Facebook Terms of Use

If you’re using Facebook as your primary photo storage, you might want to look closely at the Terms of Use.

Under the terms which every Facebook user agrees to before using the site:

By posting User Content to any part of the Site, you automatically grant, and you represent and warrant that you have the right to grant, to the Company an irrevocable, perpetual, non-exclusive, transferable, fully paid, worldwide license (with the right to sublicense) to use, copy, publicly perform, publicly display, reformat, translate, excerpt (in whole or in part) and distribute such User Content for any purpose on or in connection with the Site or the promotion thereof, to prepare derivative works of, or incorporate into other works, such User Content, and to grant and authorize sublicenses of the foregoing. You may remove your User Content from the Site at any time. If you choose to remove your User Content, the license granted above will automatically expire, however you acknowledge that the Company may retain archived copies of your User Content.

What this means in person-speak is that anything you upload to the site, including all your photos, can be used by Facebook at any time, for any reason, without warning you. (The Terms of Use are your warning.) They can use your face in an ad, a brochure or the company newsletter. They can also modify your image.

Of course Facebook is not a nefarious scheme to steal people’s photos. But it’s good to be aware that your photos become the property of Facebook when they’re on the site.
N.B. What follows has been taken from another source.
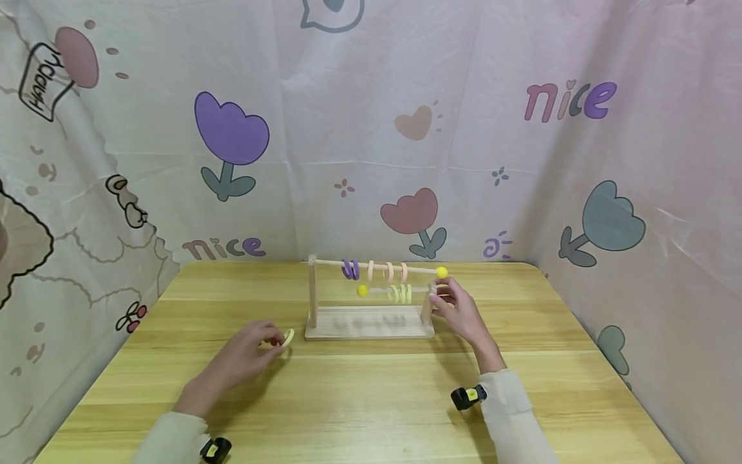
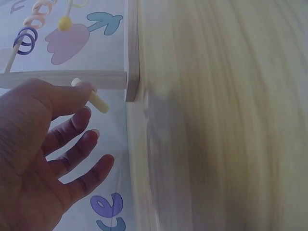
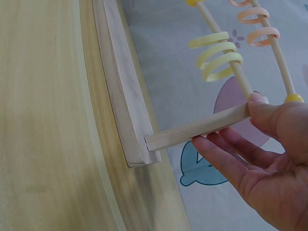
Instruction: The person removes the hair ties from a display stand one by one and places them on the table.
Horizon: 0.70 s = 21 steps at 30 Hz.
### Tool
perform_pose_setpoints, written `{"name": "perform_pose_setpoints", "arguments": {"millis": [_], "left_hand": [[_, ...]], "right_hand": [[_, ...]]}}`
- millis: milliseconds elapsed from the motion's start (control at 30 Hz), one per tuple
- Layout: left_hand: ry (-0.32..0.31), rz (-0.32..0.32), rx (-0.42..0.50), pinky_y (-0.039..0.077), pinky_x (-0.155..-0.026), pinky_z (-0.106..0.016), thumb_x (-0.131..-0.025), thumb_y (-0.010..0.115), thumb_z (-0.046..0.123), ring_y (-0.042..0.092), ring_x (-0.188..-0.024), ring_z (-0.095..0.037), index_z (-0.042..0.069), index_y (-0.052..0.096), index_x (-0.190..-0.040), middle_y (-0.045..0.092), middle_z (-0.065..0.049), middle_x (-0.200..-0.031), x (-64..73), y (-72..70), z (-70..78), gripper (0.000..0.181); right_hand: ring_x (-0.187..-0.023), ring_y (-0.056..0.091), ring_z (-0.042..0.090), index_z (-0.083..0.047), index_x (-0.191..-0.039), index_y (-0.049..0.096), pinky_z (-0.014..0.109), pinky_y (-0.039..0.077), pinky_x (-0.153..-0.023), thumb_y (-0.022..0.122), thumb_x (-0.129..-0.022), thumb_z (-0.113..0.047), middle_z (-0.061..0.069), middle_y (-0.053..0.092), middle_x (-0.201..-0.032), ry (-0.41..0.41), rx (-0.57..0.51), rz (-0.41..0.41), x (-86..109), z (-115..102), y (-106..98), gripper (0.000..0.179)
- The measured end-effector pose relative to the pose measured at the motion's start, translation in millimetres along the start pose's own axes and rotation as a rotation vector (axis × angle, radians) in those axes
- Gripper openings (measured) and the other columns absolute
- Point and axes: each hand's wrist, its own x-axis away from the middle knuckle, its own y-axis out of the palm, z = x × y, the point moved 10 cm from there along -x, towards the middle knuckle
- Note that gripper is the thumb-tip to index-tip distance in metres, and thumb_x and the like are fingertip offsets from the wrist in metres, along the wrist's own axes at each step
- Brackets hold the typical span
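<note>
A wooden rack with a flat base (image 1: 371, 332) stands at the far middle of the table. My right hand (image 1: 460, 316) grips its right post (image 3: 197, 127) near the top, thumb on one side and fingers on the other. From that post a lower rod runs left, bearing three pale yellow rings (image 3: 222, 46) and a yellow end ball (image 1: 362, 290). The upper rod, from the left post (image 1: 313, 293), carries two purple rings (image 1: 354, 269), three peach rings (image 3: 263, 32) and another yellow ball (image 1: 442, 272). Front-left of the base, my left hand (image 1: 246, 354) pinches a pale yellow ring (image 2: 98, 102) between thumb and index finger.
The wooden table (image 1: 359, 399) reaches back to a printed cloth backdrop (image 1: 324, 129), which also hangs along both sides. Each wrist wears a small black camera, one on the left (image 1: 216, 450) and one on the right (image 1: 467, 397).
</note>
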Motion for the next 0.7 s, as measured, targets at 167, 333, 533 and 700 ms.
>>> {"name": "perform_pose_setpoints", "arguments": {"millis": [167, 333, 533, 700], "left_hand": [[0.002, 0.007, -0.042, 0.057, -0.078, -0.031, -0.083, 0.083, 0.004, 0.06, -0.086, -0.007, 0.019, 0.074, -0.086, 0.064, 0.015, -0.087, 2.9, -2.5, -5.3, 0.018], [0.02, 0.006, -0.088, 0.056, -0.077, -0.03, -0.081, 0.083, 0.004, 0.059, -0.085, -0.007, 0.019, 0.073, -0.085, 0.065, 0.013, -0.087, 6.4, -3.9, -8.8, 0.019], [-0.004, -0.036, -0.103, 0.056, -0.074, -0.027, -0.082, 0.083, 0.005, 0.059, -0.084, -0.007, 0.019, 0.074, -0.086, 0.064, 0.012, -0.087, 11.1, -5.5, -14.7, 0.017], [-0.026, -0.078, -0.1, 0.053, -0.071, -0.024, -0.082, 0.083, 0.006, 0.056, -0.082, -0.005, 0.018, 0.075, -0.085, 0.062, 0.012, -0.085, 15.3, -5.4, -20.9, 0.015]], "right_hand": [[-0.119, 0.063, 0.04, -0.001, -0.139, 0.049, 0.04, 0.062, -0.09, 0.057, -0.105, -0.008, 0.029, 0.06, -0.13, -0.003, -0.002, -0.001, 0.4, -1.1, 0.0, 0.035], [-0.119, 0.063, 0.04, 0.0, -0.138, 0.049, 0.041, 0.062, -0.09, 0.057, -0.106, -0.009, 0.03, 0.06, -0.13, -0.017, -0.001, -0.003, 0.0, -1.0, -0.3, 0.035], [-0.118, 0.063, 0.041, 0.0, -0.137, 0.049, 0.044, 0.062, -0.091, 0.057, -0.106, -0.01, 0.03, 0.06, -0.129, -0.029, 0.009, -0.002, -0.1, -1.2, -0.8, 0.034], [-0.119, 0.063, 0.04, -0.001, -0.137, 0.05, 0.044, 0.062, -0.091, 0.058, -0.105, -0.01, 0.029, 0.06, -0.13, -0.023, 0.001, -0.007, -0.1, -0.8, -0.1, 0.034]]}}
However, as soon as you remove pictures from the site, Facebook has no more rights to them.

By contrast, the Flickr/Yahoo Terms of Use state that:

Yahoo! does not claim ownership of Content you submit or make available for inclusion on the Service. However, with respect to Content you submit or make available for inclusion on publicly accessible areas of the Service, you grant Yahoo! the following worldwide, royalty-free and non-exclusive license(s), as applicable: … With respect to photos, graphics, audio or video you submit or make available for inclusion on publicly accessible areas of the Service other than Yahoo! Groups, the license to use, distribute, reproduce, modify, adapt, publicly perform and publicly display such Content on the Service solely for the purpose for which such Content was submitted or made available. This license exists only for as long as you elect to continue to include such Content on the Service and will terminate at the time you remove or Yahoo! removes such Content from the Service.

All of which means, I think, that the site can’t use your photos for purposes you didn’t intend. In other words, they can’t use your work in an ad.

If there are lawyers or speakers of legalese reading this, please feel free to chime in with further clarifications of each site’s terms of use.